Senado avança com PDL 327/2023 para anular resolução do CNJ que permite ao Judiciário mediar conflitos fundiários, gerando debate sobre competência.
A Comissão de Agricultura e Reforma Agrária (CRA) do Senado Federal deu um passo significativo ao aprovar o Projeto de Decreto Legislativo (PDL) 327/2023, que visa anular uma resolução do Conselho Nacional de Justiça (CNJ). A medida em questão, adotada pelo CNJ, confere ao Poder Judiciário a prerrogativa de mediar conflitos fundiários, um tema de grande sensibilidade e impacto social no Brasil.
A aprovação na CRA representa um avanço para a proposta que busca redefinir os limites de atuação do Judiciário nessa área.

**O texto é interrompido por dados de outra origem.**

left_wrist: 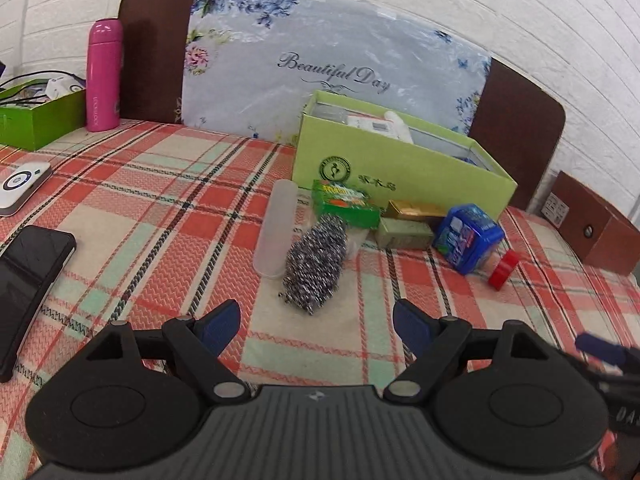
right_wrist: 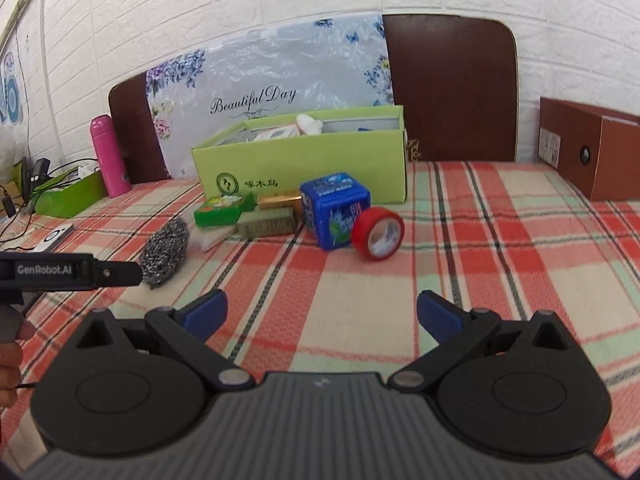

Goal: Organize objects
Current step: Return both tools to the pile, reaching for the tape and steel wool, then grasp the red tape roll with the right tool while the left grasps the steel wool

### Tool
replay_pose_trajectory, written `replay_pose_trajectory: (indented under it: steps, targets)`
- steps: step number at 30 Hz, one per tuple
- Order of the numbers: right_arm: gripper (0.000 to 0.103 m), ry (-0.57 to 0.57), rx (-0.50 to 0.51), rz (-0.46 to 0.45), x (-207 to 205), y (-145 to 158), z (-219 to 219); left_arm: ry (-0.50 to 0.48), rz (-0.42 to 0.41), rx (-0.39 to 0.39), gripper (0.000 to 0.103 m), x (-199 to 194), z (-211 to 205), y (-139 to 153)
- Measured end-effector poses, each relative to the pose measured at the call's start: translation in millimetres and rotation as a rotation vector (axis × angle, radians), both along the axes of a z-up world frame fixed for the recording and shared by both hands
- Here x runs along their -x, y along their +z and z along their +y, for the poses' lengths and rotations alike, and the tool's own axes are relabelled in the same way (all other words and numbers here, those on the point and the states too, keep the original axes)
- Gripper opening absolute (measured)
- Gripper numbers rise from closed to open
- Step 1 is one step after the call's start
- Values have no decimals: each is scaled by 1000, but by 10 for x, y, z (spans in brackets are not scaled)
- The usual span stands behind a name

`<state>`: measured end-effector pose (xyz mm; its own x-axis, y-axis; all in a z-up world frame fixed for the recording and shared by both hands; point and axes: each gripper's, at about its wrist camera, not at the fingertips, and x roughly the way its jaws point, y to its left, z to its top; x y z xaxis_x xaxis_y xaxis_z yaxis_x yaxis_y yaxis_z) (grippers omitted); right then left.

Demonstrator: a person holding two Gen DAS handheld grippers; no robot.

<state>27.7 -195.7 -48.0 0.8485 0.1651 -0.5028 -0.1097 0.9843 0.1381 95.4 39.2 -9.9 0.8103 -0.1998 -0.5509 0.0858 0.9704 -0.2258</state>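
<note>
On the plaid cloth, a steel scourer (left_wrist: 316, 266) lies just ahead of my open left gripper (left_wrist: 316, 320), nothing between its fingers. A frosted plastic tube (left_wrist: 277, 227) lies left of the scourer. Behind them sit a green packet (left_wrist: 345, 203), a gold box (left_wrist: 416, 209), an olive box (left_wrist: 404, 233), a blue tub (left_wrist: 468, 238) and a red tape roll (left_wrist: 503, 270). The light green box (left_wrist: 400, 168) stands at the back with items inside. My right gripper (right_wrist: 322, 312) is open and empty, short of the red tape roll (right_wrist: 378, 233) and blue tub (right_wrist: 335, 210). The scourer (right_wrist: 166, 252) lies to its left.
A pink bottle (left_wrist: 104, 76) and a green tray (left_wrist: 36, 118) with cables stand far left. A black phone (left_wrist: 28, 280) and a white device (left_wrist: 22, 184) lie left. A brown box (right_wrist: 592, 148) sits at the right. A dark headboard and floral bag (left_wrist: 320, 64) back the bed.
</note>
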Motion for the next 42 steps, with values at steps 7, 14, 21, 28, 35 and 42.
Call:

O PDL 327/2023, de autoria do senador Zequinha Marinho (Podemos-PA), argumenta que a resolução do CNJ extrapola as competências do órgão. Segundo o senador, a mediação de conflitos fundiários, especialmente quando envolve a propriedade privada, deveria ser uma atribuição exclusiva do Congresso Nacional, que detém a prerrogativa de legislar sobre o tema. A iniciativa do senador Marinho busca, portanto, restaurar o que ele considera ser a ordem constitucional na divisão de poderes.
Debate sobre Competências e Propriedade
O relator do projeto na CRA, senador Jayme Campos (União-MT), endossou a argumentação do autor. Para Campos, a atuação do CNJ na mediação de conflitos fundiários representa uma indevida interferência na propriedade privada, matéria que, em sua visão, é de competência estrita do Poder Legislativo.
O senador destacou que a resolução do CNJ cria uma “invasão de competência” ao permitir que o Judiciário se posicione em questões que demandariam uma abordagem legislativa.
A resolução do CNJ, que agora está sob escrutínio do Congresso, foi inicialmente concebida para oferecer mecanismos de desjudicialização e pacificação em disputas por terra, buscando soluções extrajudiciais e acordos entre as partes. No entanto, a perspectiva dos parlamentares da CRA é que, ao fazer isso, o CNJ adentra um campo que vai além de suas funções administrativas e de supervisão do Judiciário, impactando diretamente direitos de propriedade e a legislação fundiária.
A aprovação na CRA posiciona o PDL 327/2023 para sua próxima etapa no Senado. O projeto seguirá agora para a Comissão de Constituição e Justiça (CCJ), onde será analisado sob o prisma da constitucionalidade e legalidade.
A decisão da CCJ será crucial para o futuro da proposta, que pode alterar significativamente a forma como os conflitos fundiários são tratados no Brasil e reafirmar a separação de poderes entre Legislativo e Judiciário. O debate promete ser intenso, dada a relevância do tema para a segurança jurídica e a estabilidade social.